Structurated Text (XML and JSON)

Overview

Teaching: 15 min
Exercises: 15 min
Questions
  • How to extract data from XML and JSON files?

Objectives
  • Using python to navigate XML text and read and write JSON files

Structured File Formats (XML and JSON)

Let retake the case we were analyzing in our previous episode:

import re
rf = open('OUTCAR')
data = rf.read()
kp=re.findall('k-point([\d\s]*):([\d\s.]*)band[\s\w.]*occupation([\s\d:.\-]*)\n\n', data)

ret=[]
for ikp in kp:
    entry={}
    entry['number']= int(ikp[0])
    entry['position']= [float(x) for x in ikp[1].split()]
    entry['values']= np.array(ikp[2].split()[:48], dtype=float).reshape(-1,3).tolist()
    ret.append(entry)

It is time for us to save the data that we parse in something that allow us to recover later.
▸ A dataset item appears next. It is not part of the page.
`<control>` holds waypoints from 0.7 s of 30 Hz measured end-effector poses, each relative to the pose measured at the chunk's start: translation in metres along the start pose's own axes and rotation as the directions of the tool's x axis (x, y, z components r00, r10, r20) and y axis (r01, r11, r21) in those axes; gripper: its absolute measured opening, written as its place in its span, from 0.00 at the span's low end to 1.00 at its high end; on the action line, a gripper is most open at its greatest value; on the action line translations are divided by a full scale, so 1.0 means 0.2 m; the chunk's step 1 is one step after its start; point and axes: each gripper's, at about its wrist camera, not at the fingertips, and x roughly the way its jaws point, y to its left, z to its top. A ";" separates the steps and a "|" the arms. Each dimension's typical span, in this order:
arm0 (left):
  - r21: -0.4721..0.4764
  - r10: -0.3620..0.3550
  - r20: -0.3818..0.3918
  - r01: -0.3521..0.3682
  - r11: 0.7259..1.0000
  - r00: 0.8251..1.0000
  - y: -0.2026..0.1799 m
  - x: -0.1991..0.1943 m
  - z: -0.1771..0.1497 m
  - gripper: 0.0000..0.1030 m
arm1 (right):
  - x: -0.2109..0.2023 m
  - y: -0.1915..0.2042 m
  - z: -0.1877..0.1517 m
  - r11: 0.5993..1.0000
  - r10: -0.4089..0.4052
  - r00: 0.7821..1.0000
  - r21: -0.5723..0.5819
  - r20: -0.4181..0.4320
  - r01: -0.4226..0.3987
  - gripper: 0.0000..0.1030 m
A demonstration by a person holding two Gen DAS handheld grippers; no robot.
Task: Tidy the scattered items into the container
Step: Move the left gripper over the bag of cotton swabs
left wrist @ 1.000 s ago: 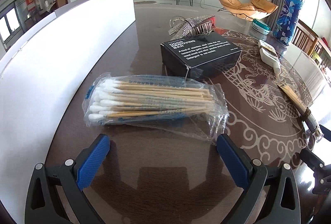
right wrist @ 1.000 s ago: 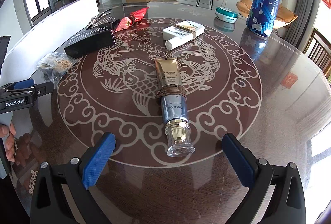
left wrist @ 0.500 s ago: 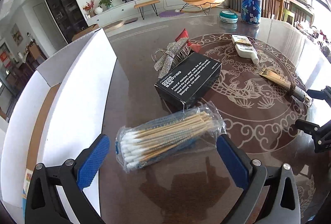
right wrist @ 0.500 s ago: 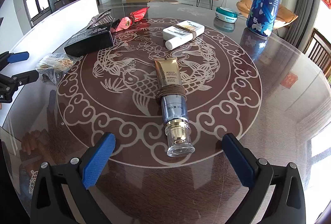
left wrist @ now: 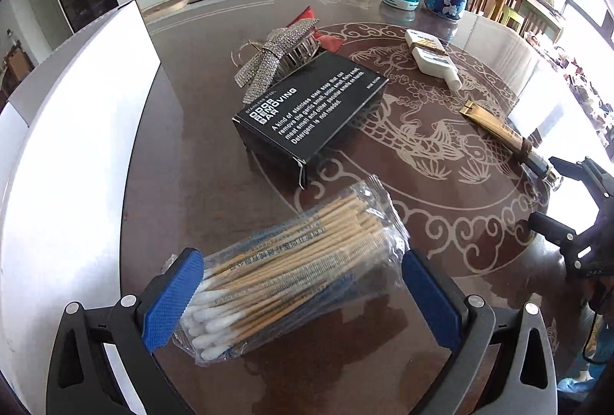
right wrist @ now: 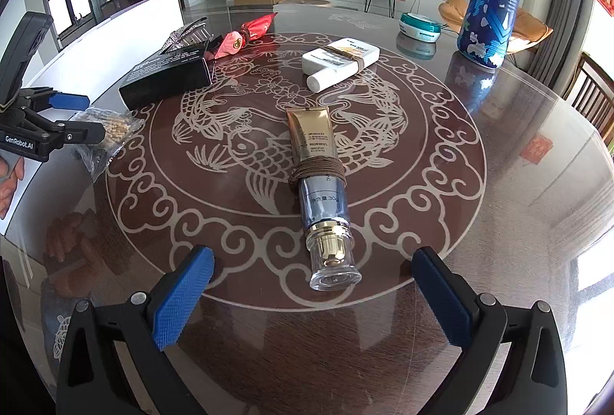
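The left gripper [left wrist: 295,294] has been brought closer since the earlier frame: the cotton swab packet [left wrist: 291,277] is now straddled by its wide-open jaws, ungripped, near the desk [right wrist: 518,185] edge beside the white container [left wrist: 73,162]. "ODOR REMOVING BAR" is read on the black box [left wrist: 314,108]. The right gripper [right wrist: 311,294] is held unchanged, jaws wide open and empty, before the gold tube [right wrist: 318,177]. "GenRobot.AI" is printed on the left gripper.

"ODOR REMOVING BAR" on black box [left wrist: 311,109]; "GenRobot.AI" on left gripper [right wrist: 73,119]; "30" on tube [right wrist: 320,177].
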 end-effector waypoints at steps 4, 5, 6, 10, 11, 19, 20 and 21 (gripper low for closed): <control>0.035 -0.075 -0.005 0.075 0.997 0.997 -0.11 -0.11 -0.09 1.00 | 0.00 0.00 0.00 1.000 0.000 1.000 0.000 0.000 0.000 1.00; 0.037 -0.085 0.009 0.084 0.996 0.996 -0.12 -0.14 -0.10 1.00 | 0.00 0.00 0.00 1.000 0.000 1.000 0.000 0.000 0.000 1.00; 0.042 -0.079 0.029 0.078 0.996 0.996 -0.14 -0.18 -0.10 1.00 | 0.00 0.00 0.00 1.000 0.000 1.000 0.000 0.000 0.000 1.00; 0.153 0.023 0.054 -0.031 0.988 0.998 -0.17 -0.20 -0.07 1.00 | 0.00 0.00 0.00 1.000 0.000 1.000 0.000 0.000 0.000 1.00; 0.186 0.044 0.047 -0.052 0.981 0.998 -0.17 -0.18 -0.06 1.00 | 0.00 0.00 0.00 1.000 0.000 1.000 0.000 0.000 0.000 1.00; 0.288 0.078 -0.022 -0.068 0.955 0.997 -0.08 0.07 0.01 1.00 | 0.00 0.00 0.00 1.000 0.000 1.000 0.000 0.000 0.000 1.00; 0.254 0.048 -0.007 -0.045 0.966 0.999 -0.05 0.07 0.01 1.00 | 0.00 0.00 0.00 1.000 0.000 1.000 0.000 0.000 0.000 1.00; 0.219 0.033 -0.016 -0.028 0.975 0.999 -0.02 0.09 0.01 1.00 | 0.00 0.00 0.00 1.000 0.000 1.000 0.000 0.000 0.000 1.00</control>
If we have just one table and a very plain structure like rows and columns we can just use a ‘csv’ file or even a simple table with numbers in columns. But in more complex scenarios, a single table is not enough. If you can organized the data hierarchically, like a tree or a set of keys and values, where values can be arrays, it is convenient to use a structured format instead of a human-readable but not computer readable file format.

We will present two options for storing data, using well know and standard format for structured data, JSON and XML.

JSON

JSON (JavaScript Object Notation) is a lightweight data-interchange format. It is easy for humans to read and write. It is easy for machines to parse and generate.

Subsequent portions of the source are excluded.